> TASK PROMPT
From the data that follows, print exactly the lines starting at the one containing "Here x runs" and ending at the one containing "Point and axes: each"; include both of them and nothing more.

══════

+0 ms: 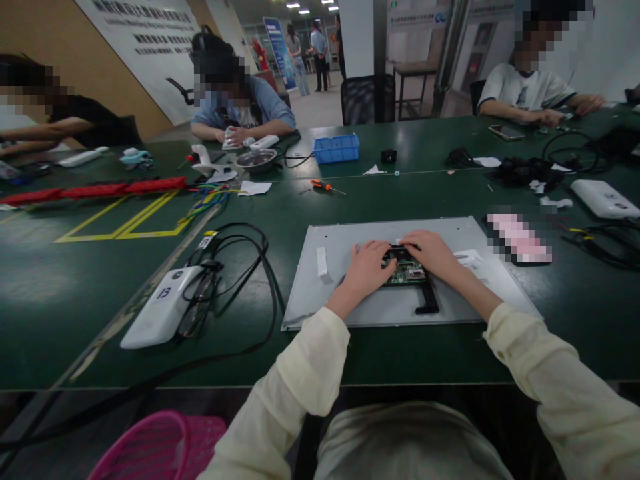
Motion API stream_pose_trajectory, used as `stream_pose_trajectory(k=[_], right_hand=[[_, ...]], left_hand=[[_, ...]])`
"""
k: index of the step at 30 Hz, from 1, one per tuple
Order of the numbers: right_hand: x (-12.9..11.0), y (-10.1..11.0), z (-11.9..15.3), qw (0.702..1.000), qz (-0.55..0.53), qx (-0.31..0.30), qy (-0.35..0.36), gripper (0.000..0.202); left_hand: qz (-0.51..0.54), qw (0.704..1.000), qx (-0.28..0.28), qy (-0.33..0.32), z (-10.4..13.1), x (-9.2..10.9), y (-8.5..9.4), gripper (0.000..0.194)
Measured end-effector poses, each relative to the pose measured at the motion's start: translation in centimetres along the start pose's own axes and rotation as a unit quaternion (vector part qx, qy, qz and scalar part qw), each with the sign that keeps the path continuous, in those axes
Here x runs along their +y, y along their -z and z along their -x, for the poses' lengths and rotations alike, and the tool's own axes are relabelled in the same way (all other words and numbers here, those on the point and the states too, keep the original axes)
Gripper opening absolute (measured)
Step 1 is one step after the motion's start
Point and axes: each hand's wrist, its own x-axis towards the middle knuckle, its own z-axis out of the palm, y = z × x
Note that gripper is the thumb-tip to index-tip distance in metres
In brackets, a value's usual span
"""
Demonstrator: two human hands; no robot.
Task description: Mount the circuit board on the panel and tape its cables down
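Observation:
A green circuit board in a black frame lies on a pale grey panel. My left hand rests at the board's left side, its fingers curled over the frame's upper left part. At the upper right edge, my right hand has its fingertips on the frame. Both hands appear closed on the black frame, though some fingertips are hidden. A white strip lies on the panel left of my left hand, and white paper lies partly behind my right forearm.
Left of the panel are a white power bank and looped black cables. An orange screwdriver, a blue basket and a metal bowl stand beyond. A phone lies right. Three people sit across the table.

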Motion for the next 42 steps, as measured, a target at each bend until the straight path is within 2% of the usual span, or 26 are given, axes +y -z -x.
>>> stream_pose_trajectory(k=[3, 8, 18, 23, 26, 28, 31, 33, 37, 42], right_hand=[[0.1, -0.1, 0.0, 1.000, -0.001, 0.015, -0.006, 0.026], [0.1, -0.1, 0.0, 1.000, -0.005, -0.001, 0.007, 0.026], [-0.3, -0.1, 0.4, 1.000, -0.018, 0.010, 0.013, 0.033], [-0.3, 1.8, 1.0, 0.999, -0.012, 0.031, -0.009, 0.035], [1.2, 3.7, 2.4, 0.998, 0.009, 0.042, -0.050, 0.033], [2.9, 5.1, 3.6, 0.995, 0.017, 0.021, -0.092, 0.030], [5.4, 6.9, 5.3, 0.985, 0.020, -0.061, -0.159, 0.028], [6.3, 8.0, 6.0, 0.977, 0.011, -0.083, -0.197, 0.030], [6.6, 9.2, 6.6, 0.966, -0.003, -0.121, -0.230, 0.034], [6.3, 9.4, 6.9, 0.949, 0.010, -0.170, -0.264, 0.035]], left_hand=[[0.002, 1.000, 0.001, -0.001, 0.0, 0.0, 0.0, 0.029], [0.005, 1.000, 0.007, -0.002, 0.0, 0.0, 0.0, 0.028], [-0.007, 1.000, -0.002, 0.015, 0.1, 0.2, 0.0, 0.030], [-0.018, 1.000, 0.001, 0.015, 0.2, 0.3, 0.1, 0.032], [-0.026, 1.000, 0.010, 0.010, 0.3, 0.5, 0.4, 0.032], [-0.031, 0.999, 0.021, -0.003, 0.4, 0.8, 0.7, 0.032], [-0.039, 0.997, 0.031, -0.050, 0.7, 1.6, 1.1, 0.035], [-0.046, 0.995, 0.026, -0.087, 1.0, 2.2, 1.2, 0.036], [-0.050, 0.989, -0.008, -0.139, 1.2, 3.0, 1.1, 0.037], [-0.050, 0.984, -0.034, -0.165, 1.1, 3.0, 0.9, 0.035]])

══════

> OUTPUT OF THE EXERCISE
Here x runs along their +y, y along their -z and z along their -x, for the poses' lengths and rotations alike, and the tool's own axes are relabelled in the same way (all other words and numbers here, those on the point and the states too, keep the original axes)
Gripper opening absolute (measured)
Step 1 is one step after the motion's start
Point and axes: each hand's wrist, its own x-axis towards the middle knuckle, its own z-axis out of the palm, y = z × x

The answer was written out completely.